El caballo relinchó y se encabritó; el jinete cayó sobre el terreno duro, de tepetate y
arbolejos espinosos. Las granadas de los federales llovieron sobre la caballería y él, al
levantarse, sólo pudo distinguir, entre el humo, el pecho ardiente de su caballo, la coraza
que detuvo el fuego. Alrededor del cuerpo caído caracolearon sin sentido más de
cincuenta caballos: más arriba, no había luz: el cielo descendió un peldaño y era un
cielo de pólvora, no más alto que los hombres. Corrió hacia uno de los árboles bajos: las
ráfagas de humo escondían más que esas ramas pelonas. A treinta metros, comenzaba
un bosque bajo pero tupido. Una gritería sin sentido llegó a sus oídos. Saltó para agarrar
las riendas de una montura suelta y trepó una sola pierna sobre las ancas: escondió su
cuerpo detrás del caballo y lo acicateó: el caballo galopó y él, con la cabeza colgándole
y los ojos llenos de su propio pelo revuelto, se agarró a la silla y a las bridas con
desesperación.

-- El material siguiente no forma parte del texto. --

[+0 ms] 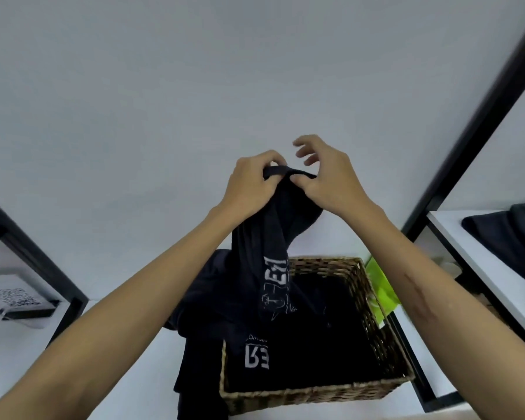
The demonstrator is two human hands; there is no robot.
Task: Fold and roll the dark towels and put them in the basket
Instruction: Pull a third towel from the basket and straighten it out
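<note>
Both hands are raised above a woven basket (pixel 373 295) on a white table (pixel 128 368), holding up a dark towel (pixel 267 234) by its top edge; the left hand (pixel 252 183) grips the bunched hem, the right hand (pixel 328 177) pinches it with thumb and forefinger, other fingers spread. More dark towels (pixel 309 353) lie in the basket and drape over its left rim

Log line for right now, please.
left hand: grips dark towel top | right hand: pinches same edge | towel hangs over basket | unfolded
</note>
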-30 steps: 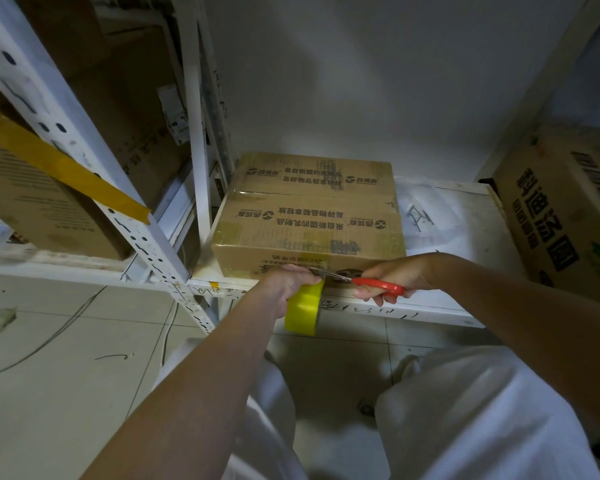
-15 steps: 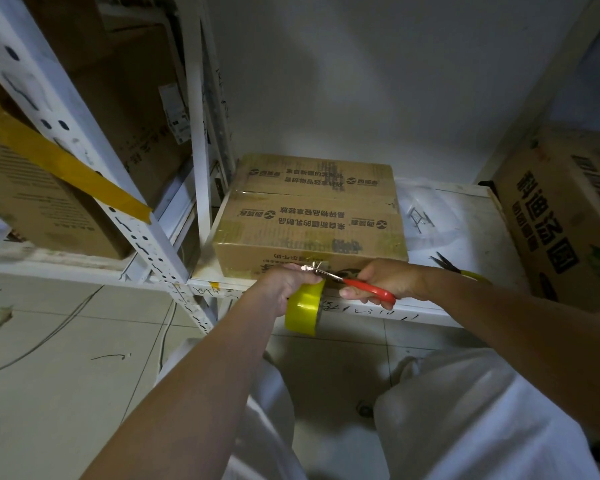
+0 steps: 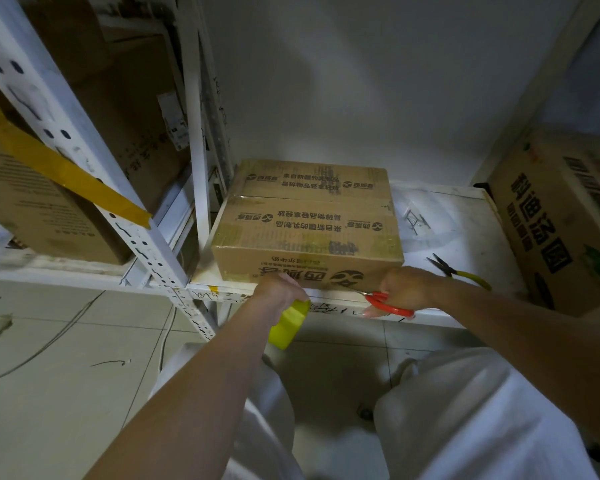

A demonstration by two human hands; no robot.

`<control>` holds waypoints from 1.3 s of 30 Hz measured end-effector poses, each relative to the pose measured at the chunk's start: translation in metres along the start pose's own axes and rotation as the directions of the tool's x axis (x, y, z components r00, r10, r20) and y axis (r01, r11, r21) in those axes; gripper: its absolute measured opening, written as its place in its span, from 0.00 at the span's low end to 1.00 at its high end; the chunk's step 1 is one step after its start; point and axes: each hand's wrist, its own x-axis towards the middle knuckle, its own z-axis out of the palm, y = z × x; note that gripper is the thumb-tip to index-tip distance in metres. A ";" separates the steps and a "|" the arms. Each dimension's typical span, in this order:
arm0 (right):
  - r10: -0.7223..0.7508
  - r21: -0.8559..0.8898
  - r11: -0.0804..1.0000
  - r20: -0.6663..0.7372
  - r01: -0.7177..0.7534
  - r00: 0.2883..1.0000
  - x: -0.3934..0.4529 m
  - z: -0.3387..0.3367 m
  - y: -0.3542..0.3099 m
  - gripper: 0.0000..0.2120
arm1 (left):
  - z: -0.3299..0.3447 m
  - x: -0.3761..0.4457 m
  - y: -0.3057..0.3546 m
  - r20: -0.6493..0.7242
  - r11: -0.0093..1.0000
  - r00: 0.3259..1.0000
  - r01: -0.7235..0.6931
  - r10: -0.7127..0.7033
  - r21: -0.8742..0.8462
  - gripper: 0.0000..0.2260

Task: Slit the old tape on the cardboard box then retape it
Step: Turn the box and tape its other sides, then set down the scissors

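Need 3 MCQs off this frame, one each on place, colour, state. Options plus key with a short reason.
1. Where do the pliers lie?
A. on the shelf, right of the taped box
B. on the floor
C. on top of the taped box

2. What colour are the scissor handles?
A. blue
B. red
C. black

3. What is the left hand doing?
A. resting flat and empty on the box
B. hanging free
C. holding the roll of tape

Key:
1 A: the pliers lie on the white shelf, to the right of the taped box.
2 B: the scissors in the right hand have red handles.
3 C: the left hand grips the yellow roll of tape in front of the shelf edge.
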 end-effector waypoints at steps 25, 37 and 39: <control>0.563 0.021 0.812 -0.292 -0.583 0.773 0.010 0.014 0.061 0.20 | 0.027 0.001 0.002 0.089 0.973 0.994 0.081 -0.063 -0.214 0.05; 0.583 0.346 0.807 -0.594 -0.479 0.554 0.013 0.009 0.034 0.08 | 0.025 0.005 0.004 0.087 0.969 0.995 0.076 -0.057 -0.237 0.07; 0.505 0.417 0.859 -0.785 -0.297 0.357 0.010 -0.002 0.021 0.10 | 0.023 0.005 0.002 0.079 0.971 0.995 0.076 -0.059 -0.226 0.06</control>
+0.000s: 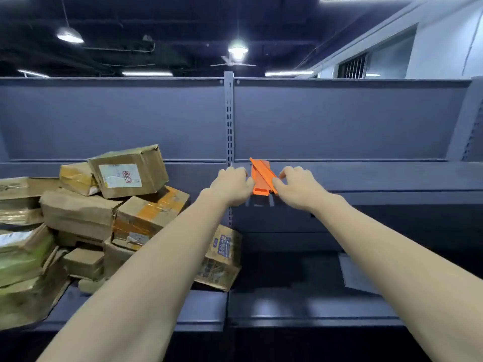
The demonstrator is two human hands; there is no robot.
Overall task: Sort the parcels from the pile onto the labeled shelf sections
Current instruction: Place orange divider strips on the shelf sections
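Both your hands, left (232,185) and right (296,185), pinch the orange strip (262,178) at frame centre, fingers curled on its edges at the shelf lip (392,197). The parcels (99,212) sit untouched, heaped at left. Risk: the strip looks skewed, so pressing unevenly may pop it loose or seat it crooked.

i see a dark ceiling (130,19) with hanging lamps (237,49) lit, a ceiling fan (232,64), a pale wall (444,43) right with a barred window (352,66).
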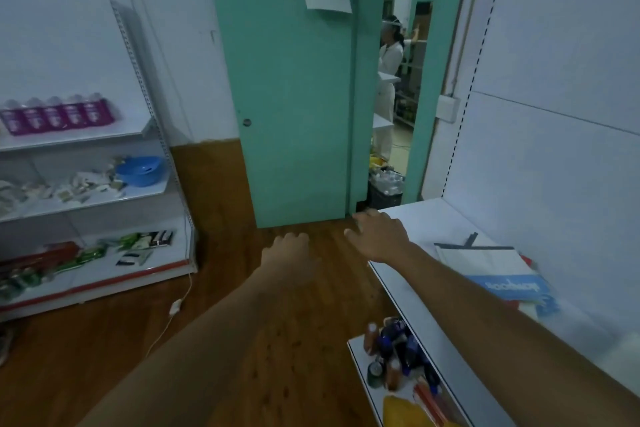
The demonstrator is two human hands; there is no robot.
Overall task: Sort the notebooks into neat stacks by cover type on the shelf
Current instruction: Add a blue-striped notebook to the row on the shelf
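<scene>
Reaching across a white shelf at 3 o'clock, a person extends both bare arms with nothing held. The notebooks, a loose pile with a blue-and-white cover on top, lie against the back panel at 4 o'clock, untouched. The right hand hovers over the shelf's front corner, fingers spread; the left hand hangs above the wooden floor, fingers loosely curled. Sorting appears not yet begun; the next move calls for turning toward the pile and lifting the top cover.
</scene>
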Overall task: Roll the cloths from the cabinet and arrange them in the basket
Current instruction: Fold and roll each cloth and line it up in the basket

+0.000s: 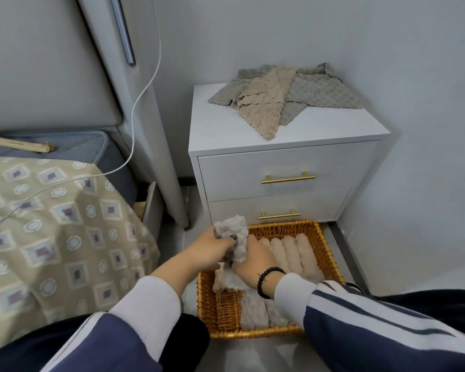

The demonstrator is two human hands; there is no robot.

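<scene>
White laminate covers the two-drawer bedside cabinet, the largest thing by the wall, with brass bar handles on both drawer fronts; beside it to the left stands the bed under a beige spread patterned with squares and circles, a thin white cable trailing down across it. On the cabinet's top surface lies a loose heap of flat grey and beige textured cloths, overlapping one another. On the floor just in front of the lower drawer sits the rectangular honey-coloured wicker basket, holding a row of beige rolled cloths along its far half and grey rolled cloths at the near edge. Above the basket's left side both hands meet on a crumpled pale grey cloth: the left hand has its grip curled round the cloth's upper part, and the right hand, a black bead bracelet on its wrist, has its fingers closed on the lower part. A loose end of this cloth hangs down into the basket below the hands.
</scene>
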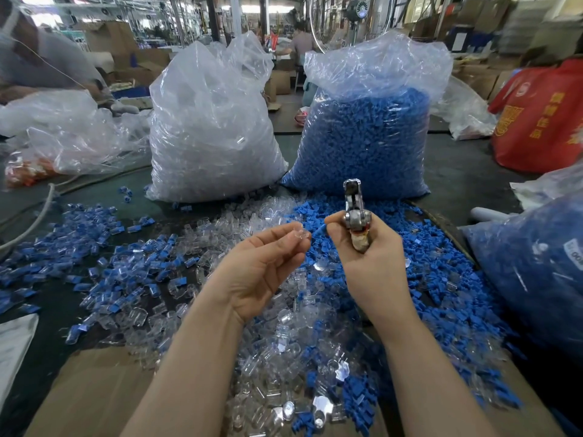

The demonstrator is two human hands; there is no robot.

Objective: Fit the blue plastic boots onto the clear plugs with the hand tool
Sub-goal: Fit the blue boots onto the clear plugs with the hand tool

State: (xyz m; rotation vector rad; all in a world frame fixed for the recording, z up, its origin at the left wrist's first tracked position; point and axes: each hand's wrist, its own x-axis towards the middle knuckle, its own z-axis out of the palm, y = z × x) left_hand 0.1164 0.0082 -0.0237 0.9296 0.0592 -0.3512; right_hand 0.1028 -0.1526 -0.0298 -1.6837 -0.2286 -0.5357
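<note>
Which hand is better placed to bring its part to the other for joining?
Left, probably. The left hand only pinches a clear plug, while the right hand also grips the tool and pinches a blue boot.

Two hands are up: the left hand pinches one clear plug, and the right hand grips one hand tool plus one blue boot. Far off stand two full bags, one of clear plugs and one of blue boots (the loose pieces spread across the table are too many to count).
</note>
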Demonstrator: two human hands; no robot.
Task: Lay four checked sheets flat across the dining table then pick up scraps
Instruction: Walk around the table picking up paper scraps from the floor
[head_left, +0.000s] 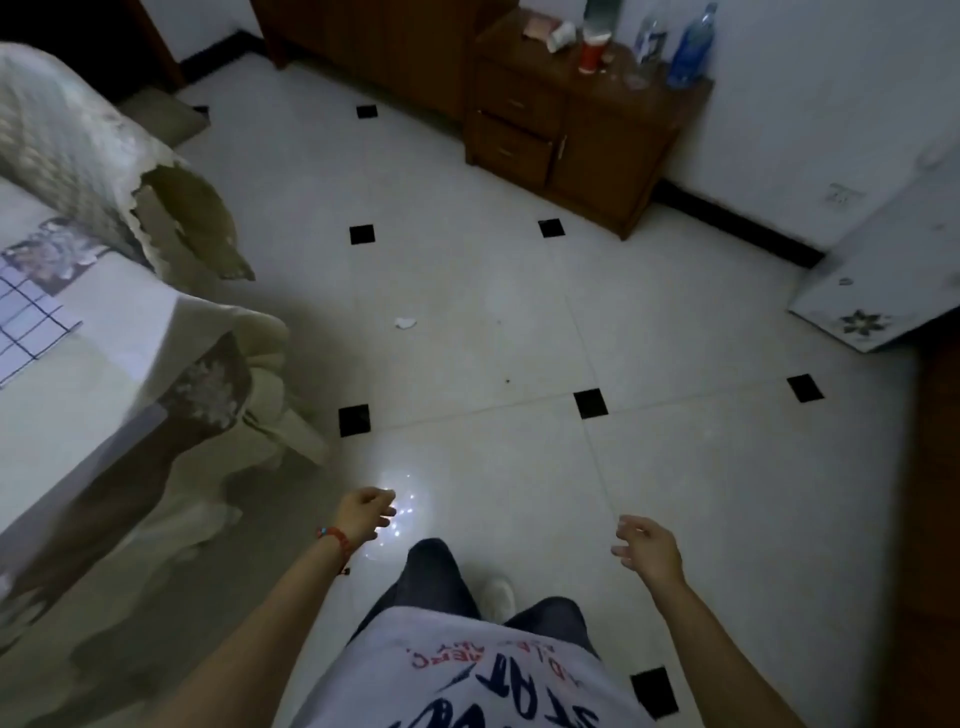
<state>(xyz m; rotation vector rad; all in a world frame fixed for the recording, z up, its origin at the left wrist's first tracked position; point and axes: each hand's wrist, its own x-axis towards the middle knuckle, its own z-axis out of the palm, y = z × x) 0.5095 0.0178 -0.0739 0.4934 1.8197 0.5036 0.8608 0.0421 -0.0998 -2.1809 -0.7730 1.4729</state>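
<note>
Both hands hang empty w/ fingers loosely curled: left hand (366, 514) lower centre, right hand (647, 545) to its right. White scrap (405, 322) lies on the floor mid-frame, above and well apart from both, nearer the left hand. It's a small crumpled lump, slightly wider left-right (no clear pointing end). One checked sheet (26, 322) sits on the tabletop (104, 353) at far left.
</note>
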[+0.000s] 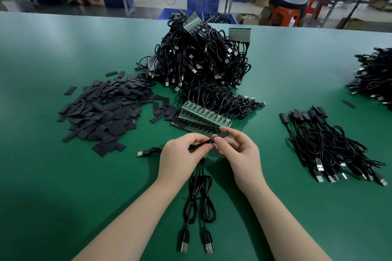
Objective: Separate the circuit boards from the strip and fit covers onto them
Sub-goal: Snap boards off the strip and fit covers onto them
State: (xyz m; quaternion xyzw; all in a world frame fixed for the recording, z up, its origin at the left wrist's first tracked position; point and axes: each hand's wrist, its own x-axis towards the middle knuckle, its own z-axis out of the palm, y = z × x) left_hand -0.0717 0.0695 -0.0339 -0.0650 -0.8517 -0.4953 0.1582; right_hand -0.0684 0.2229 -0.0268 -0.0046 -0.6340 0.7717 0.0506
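Pinching a flat matte black cover (224,134), right hand (239,154); left hand (182,154) gripping thin glossy cable (198,146).

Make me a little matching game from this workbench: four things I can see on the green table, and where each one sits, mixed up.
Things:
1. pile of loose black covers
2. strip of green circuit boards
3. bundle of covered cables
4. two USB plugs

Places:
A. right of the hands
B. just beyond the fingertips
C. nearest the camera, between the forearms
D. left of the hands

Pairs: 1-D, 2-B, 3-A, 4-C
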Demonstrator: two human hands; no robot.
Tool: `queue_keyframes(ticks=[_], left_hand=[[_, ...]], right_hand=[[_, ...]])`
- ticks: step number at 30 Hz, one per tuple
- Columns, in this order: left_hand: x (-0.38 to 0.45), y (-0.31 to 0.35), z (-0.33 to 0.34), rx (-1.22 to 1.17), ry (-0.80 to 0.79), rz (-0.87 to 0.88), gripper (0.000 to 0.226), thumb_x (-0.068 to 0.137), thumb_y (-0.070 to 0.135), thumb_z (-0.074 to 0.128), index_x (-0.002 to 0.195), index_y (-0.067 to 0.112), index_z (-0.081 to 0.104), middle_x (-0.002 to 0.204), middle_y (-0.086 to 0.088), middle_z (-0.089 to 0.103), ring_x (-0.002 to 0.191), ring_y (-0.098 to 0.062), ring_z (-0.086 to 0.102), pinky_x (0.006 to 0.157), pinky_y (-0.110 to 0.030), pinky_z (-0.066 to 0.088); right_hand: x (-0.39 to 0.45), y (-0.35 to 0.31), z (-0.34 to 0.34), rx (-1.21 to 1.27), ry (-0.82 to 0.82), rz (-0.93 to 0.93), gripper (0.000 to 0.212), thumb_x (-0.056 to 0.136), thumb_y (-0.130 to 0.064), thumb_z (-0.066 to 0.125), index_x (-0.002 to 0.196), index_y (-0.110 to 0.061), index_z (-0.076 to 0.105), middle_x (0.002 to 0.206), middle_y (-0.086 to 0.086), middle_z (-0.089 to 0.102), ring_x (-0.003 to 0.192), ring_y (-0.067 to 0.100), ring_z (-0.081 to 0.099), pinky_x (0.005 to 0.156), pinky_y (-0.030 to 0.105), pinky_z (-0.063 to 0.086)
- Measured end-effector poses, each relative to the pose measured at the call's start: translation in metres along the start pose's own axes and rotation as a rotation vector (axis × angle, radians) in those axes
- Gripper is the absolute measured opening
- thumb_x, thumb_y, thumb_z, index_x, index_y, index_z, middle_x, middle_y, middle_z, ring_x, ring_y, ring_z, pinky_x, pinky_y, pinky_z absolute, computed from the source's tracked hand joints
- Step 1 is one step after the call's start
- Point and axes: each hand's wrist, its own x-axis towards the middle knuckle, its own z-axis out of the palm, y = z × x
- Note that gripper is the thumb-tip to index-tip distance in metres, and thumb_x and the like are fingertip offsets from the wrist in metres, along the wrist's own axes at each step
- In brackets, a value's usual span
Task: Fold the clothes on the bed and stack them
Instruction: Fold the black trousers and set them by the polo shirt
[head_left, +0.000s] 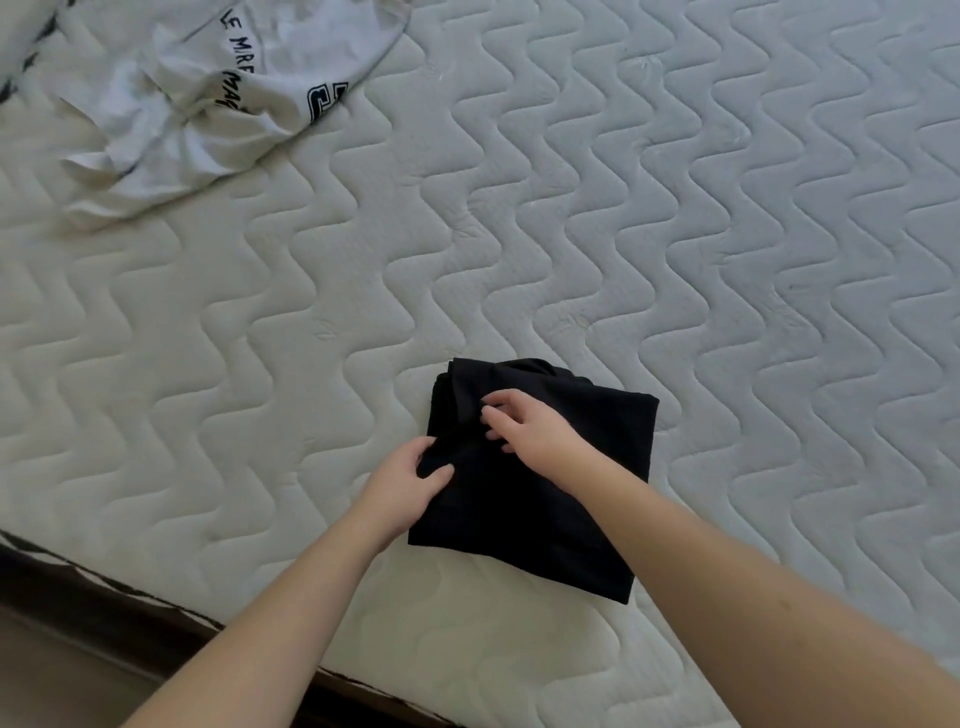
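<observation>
Left hand (402, 483) pinches folded black garment (540, 509) edge; right hand (530, 428) fingers curled on top

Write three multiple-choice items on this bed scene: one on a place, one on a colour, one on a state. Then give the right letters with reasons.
1. Where does the white garment lie on the mattress?
A. far left corner
B. beside the black garment
C. under the arms

2. What colour is the folded garment under the hands?
A. red
B. black
C. white

3. What state is the white garment in?
A. folded square
B. hung up
C. crumpled, unfolded

Answers:
1 A, it lies at the far left, apart from the rest.
2 B, the left hand grips its edge while the right hand rests on top.
3 C, it shows wrinkles and bunched cloth.
</observation>
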Motion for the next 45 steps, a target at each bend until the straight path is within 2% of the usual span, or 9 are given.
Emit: queue_keyframes(ticks=[6,9,14,21,26,30,34,39,45], left_hand=[[0.004,-0.008,0.005,0.083,0.125,-0.025,0.045,0.089,0.040,0.064,0.129,0.024,0.055,0.114,0.007,0.064,0.102,-0.012,0.061,0.079,-0.024,0.047],[0.016,0.008,0.008,0.052,0.190,0.008,0.056,0.084,0.053,0.067,0.131,0.026,0.052,0.112,0.008,0.059,0.103,-0.012,0.059,0.087,-0.028,0.047],[0.045,0.040,0.012,-0.007,0.199,-0.015,0.061,0.082,0.045,0.074,0.131,0.020,0.049,0.111,0.008,0.055,0.096,-0.010,0.055,0.081,-0.024,0.042],[0.054,0.035,-0.004,0.004,0.203,0.034,0.022,0.089,0.034,0.069,0.108,0.029,0.059,0.098,0.013,0.064,0.093,-0.011,0.063,0.072,-0.025,0.047],[0.059,0.022,-0.002,-0.003,0.258,-0.013,0.042,0.083,0.036,0.075,0.114,0.030,0.049,0.112,0.007,0.058,0.097,-0.011,0.059,0.077,-0.029,0.047],[0.064,0.035,-0.004,-0.253,0.073,-0.129,0.079,0.066,0.050,0.086,0.125,0.034,0.036,0.112,0.014,0.059,0.100,-0.010,0.061,0.073,-0.028,0.050],[0.072,0.050,-0.009,-0.214,-0.071,-0.199,0.047,0.073,0.034,0.084,0.113,0.020,0.065,0.104,0.001,0.074,0.097,-0.019,0.070,0.071,-0.027,0.051],[0.059,0.080,-0.019,-0.142,-0.194,-0.025,0.029,0.080,0.016,0.077,0.108,0.021,0.070,0.102,0.002,0.076,0.098,-0.015,0.071,0.084,-0.029,0.051],[0.030,0.158,-0.016,0.042,-0.155,0.326,0.036,0.070,0.025,0.087,0.100,0.032,0.068,0.091,0.010,0.072,0.086,-0.005,0.069,0.069,-0.015,0.051]], right_hand=[[-0.034,0.025,-0.059,-0.084,0.425,-0.102,0.014,0.094,-0.029,0.060,0.102,-0.040,0.064,0.098,-0.021,0.067,0.094,-0.005,0.061,0.082,0.013,0.045],[-0.046,0.046,-0.087,-0.149,0.652,0.048,0.039,0.093,-0.031,0.062,0.131,-0.027,0.052,0.125,-0.008,0.055,0.116,0.011,0.052,0.100,0.033,0.046],[-0.056,0.065,-0.096,0.285,0.434,0.415,0.062,0.088,-0.041,0.069,0.138,-0.014,0.045,0.131,0.007,0.057,0.117,0.026,0.057,0.099,0.041,0.050],[-0.053,0.075,-0.096,0.213,0.363,0.354,0.049,0.080,-0.031,0.080,0.121,-0.013,0.060,0.113,0.005,0.066,0.102,0.023,0.064,0.092,0.043,0.055],[-0.053,0.083,-0.088,0.151,0.423,0.268,0.042,0.083,-0.037,0.075,0.118,-0.016,0.063,0.105,0.000,0.069,0.093,0.016,0.066,0.085,0.040,0.057],[-0.053,0.088,-0.089,0.237,0.356,0.254,0.042,0.085,-0.033,0.074,0.123,-0.021,0.057,0.110,-0.003,0.065,0.097,0.014,0.064,0.081,0.031,0.055],[-0.054,0.089,-0.096,0.378,0.279,0.263,0.035,0.089,-0.023,0.070,0.120,-0.026,0.053,0.104,-0.010,0.063,0.089,0.004,0.062,0.055,0.011,0.048],[-0.070,0.091,-0.122,0.453,0.268,0.208,0.041,0.085,-0.018,0.073,0.123,-0.022,0.055,0.120,0.001,0.065,0.108,0.018,0.064,0.096,0.041,0.052],[-0.109,0.051,-0.194,0.417,0.331,-0.004,0.042,0.085,-0.011,0.073,0.124,-0.023,0.062,0.116,-0.004,0.071,0.112,0.017,0.065,0.098,0.039,0.048]])
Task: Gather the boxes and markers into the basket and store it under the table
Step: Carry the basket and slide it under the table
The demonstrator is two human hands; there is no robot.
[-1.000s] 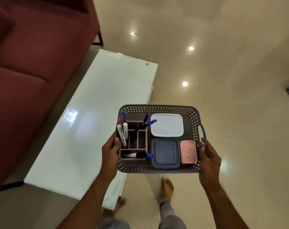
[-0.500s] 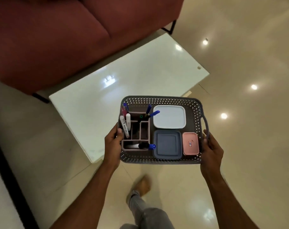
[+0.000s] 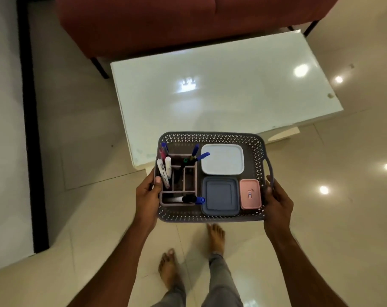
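Here we go, the person has swung round to face the white table [image 3: 221, 89] square on: half a second back it ran off at an angle towards the upper right of the frame, now its long edge lies straight across the middle, with the red sofa [image 3: 188, 18] along the top. The grey perforated basket [image 3: 210, 216] hangs in mid-air at centre frame, its far rim overlapping the table's near edge in the view. Left hand [image 3: 147, 198] is clamped on the left wall, thumb hooked over the rim; right hand [image 3: 276, 200] is closed round the loop handle on the right side. Everything looks gathered: the white box [image 3: 222, 159], the blue box [image 3: 220, 194] and the small pink box [image 3: 250, 193] lie flat inside, and the markers [image 3: 163, 171] stand in the divided organiser [image 3: 179, 182] on the left. So, I'd say, only the stowing is left. Both bare feet are planted at the bottom of the frame. Next should come a crouch and a low slide under the tabletop, keeping the basket level so those upright markers don't topple.
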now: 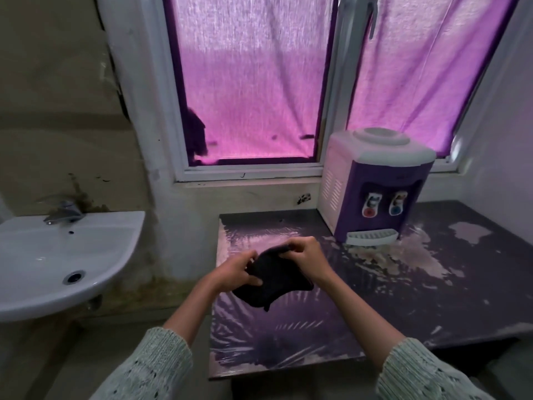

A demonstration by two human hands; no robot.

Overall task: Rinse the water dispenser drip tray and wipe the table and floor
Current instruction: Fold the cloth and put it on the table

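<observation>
Both hands busy: left hand [235,272] and right hand [302,256] pinch dark soft cloth [274,280] above wet dark plastic-covered table [432,298]. White slotted drip tray [371,236] seated in purple-white dispenser [375,183]. Puddles remain; wiping apparently barely begun, floor pending.

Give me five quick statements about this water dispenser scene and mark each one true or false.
1. Both hands hold the dark cloth. True: the left hand and the right hand grip it above the table.
2. The drip tray sits in the sink. False: it is still on the front of the water dispenser.
3. The sink is left of the table. True.
4. The dispenser stands on the floor. False: it stands on the table.
5. Water runs from the faucet. False: no stream shows.
</observation>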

Desapareció al fin la brillantez de la mañana; la sombra le permitió abrir
los ojos, desprenderse de la carne del animal y rodar hasta pegar contra un tronco.
Y allí volvió a sentir lo de antes. Le rodeaban todos los rumores confusos de la
batalla, pero entre la cercanía y el rumor que llegaba a sus oídos, se interpuso una
distancia insalvable: aquí, la leve agitación de las ramas, los movimientos escabullidos
de las lagartijas, se escuchaban minuciosamente. Solo, reclinado contra el tronco, volvió
a sentir esa vida dulce, serena, que fluía con languidez por su sangre: ese bienestar del
cuerpo que se imponía a cualquier intento rebelde del pensamiento. ¿Sus hombres? El
corazón latió parejo, sin sobresaltos. ¿Lo estarían buscando? Los brazos, las piernas se
sintieron contentos, limpios, cansados. ¿Qué harían sin sus órdenes? Los ojos buscaron,
entre el techo de hojas, el vuelo escondido de algún pájaro. ¿Habrían perdido la
disciplina; correrían, ellos también, a esconderse en este bosquecillo providencial? Pero
a pie no podía cruzar de nuevo la montaña. Debía esperar aquí. ¿Y si lo tomaban
prisionero? Ya no pudo pensar: un quejido apartó las ramas, cerca del rostro del
teniente, y un hombre se desplomó entre sus brazos: sus brazos lo rechazaron por un
instante y en seguida volvieron a tomar ese cuerpo del cual colgaba un trapo rojo, sin
fuerza, de carnes rasgadas. El herido apoyó la cabeza en el hombro del compañero:
—Están... dando... duro...
Sintió el brazo destruido sobre su espalda, manchándola y escurriendo una sangre
azorada. Trató de apartar el rostro torcido de dolor: pómulos altos, boca abierta, ojos
cerrados, bigote y barba revueltos, cortos, como los suyos. Si tuviese los ojos verdes,
sería su gemelo...
—¿Hay salida? ¿Estamos perdiendo? ¿Sabes algo de los de la caballería? ¿Se han
retirado?
—No... no... se han ido... pa'lante.